Clarivate Analytics announces $4.2bn merger deal; reveals plans for public listing

  • Compumark and MarkMonitor owner announces merger in $4.2bn transaction
  • Clarivate to become publicly listed on the New York Stock Exchange
  • Move follows a wave of public equity activity in the non-legal services sector

Public investment vehicle Churchill Capital Corp and Clarivate Analytics have announced a definitive agreement to merge, with the combined company – Clarivate – to become publicly listed on the New York Stock Exchange. The transaction, which implies an initial enterprise value of approximately $4.2 billion, is expected to complete during the second quarter of 2019.

In 2016, Thomson Reuters sold its IP services business to Hong Kong-based Baring Asia (BPEA) and Canada’s Onex Corporation for a reported $3.55 billion, with Clarivate Analytics the company under which Compumark and MarkMonitor were subsequently positioned. A number of acquisitions have followed over the past two years; most recently, we reported on the acquisition of Australian artificial technology company TrademarkVision. That article came shortly soon after Clarivate Analytics sold its IP management business, which manages payments and renewals, to CPA Global. 

We noted at that time that the transfer suggests that Clarivate is fully focused on data intelligence and research offerings as its core value drivers, with the TrademarkVision acquisition offering the potential for new market opportunities (not least into the IP office and governmental agencies world). This focus was emphasised in today’s announcement, which pointed to Clarivate’s provision of “comprehensive intellectual property and scientific information, decision support tools and services that enable academia, corporations, governments, and the legal community, to discover, protect and commercialize new ideas, mission-critical content, and brands” positioning it for accelerated growth.

With respect to the deal itself, Onex, BPEA and Clarivate management are to retain 100% of their equity (which converts to 73.8% ownership of the outstanding shares of the combined company at closing). The remaining outstanding shares of the combined company will be held by the current stockholders and founders of Churchill, with the latter agreeing to invest an additional $15 million into the company.

Churchill CEO Jerre Stead will serve as executive chairman of the combined company, with Clarivate’s existing management team, led by CEO Jay Nadler and CFO Richard Hanks, continuing to lead the business. In today’s financial release, Nadler commented: “This is an exciting milestone in Clarivate’s evolution that will open a wide range of future growth opportunities for the business and allow us to further invest in the brightest minds, game changing data science, and robust technologies.”

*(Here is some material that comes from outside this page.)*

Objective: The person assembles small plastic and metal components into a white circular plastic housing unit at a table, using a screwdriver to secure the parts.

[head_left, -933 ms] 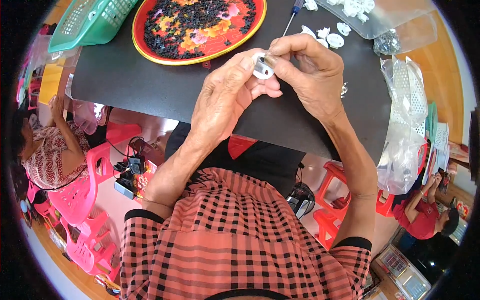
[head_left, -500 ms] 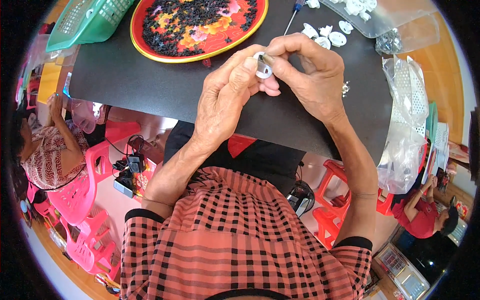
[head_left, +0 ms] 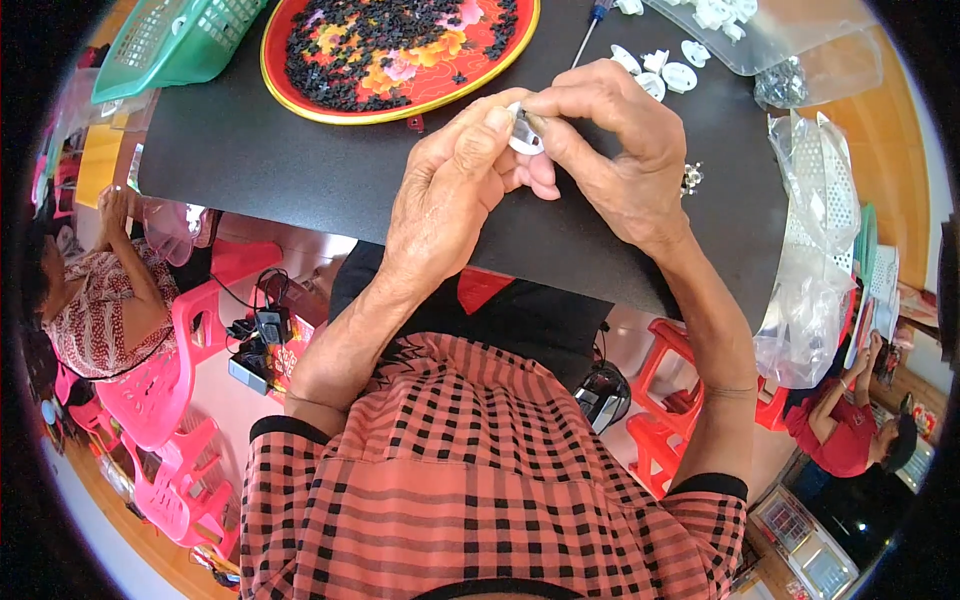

On WTR we have written in some detail about the wave of public equity activity in the trademark non-legal services sector. This latest announcement is a signal that Clarivate’s investors see room for significant financial growth. Public listing could, of course, provide a way for the current owners to increase the value of their investment prior to exit, but growth will be key in all scenarios and the prospect of access to increased capital to fund the company’s next phase could result in new offerings for trademark practitioners.

Of course, the move also results in increased regulatory oversight, added disclosure requirements and a need to provide shareholder value. Ultimately, the true impact will be felt by Compumark and MarkMonitor customers over the medium term rather than immediately. For now, though, the deal marks a significant moment in the increasingly intense battle for the trademark dollar.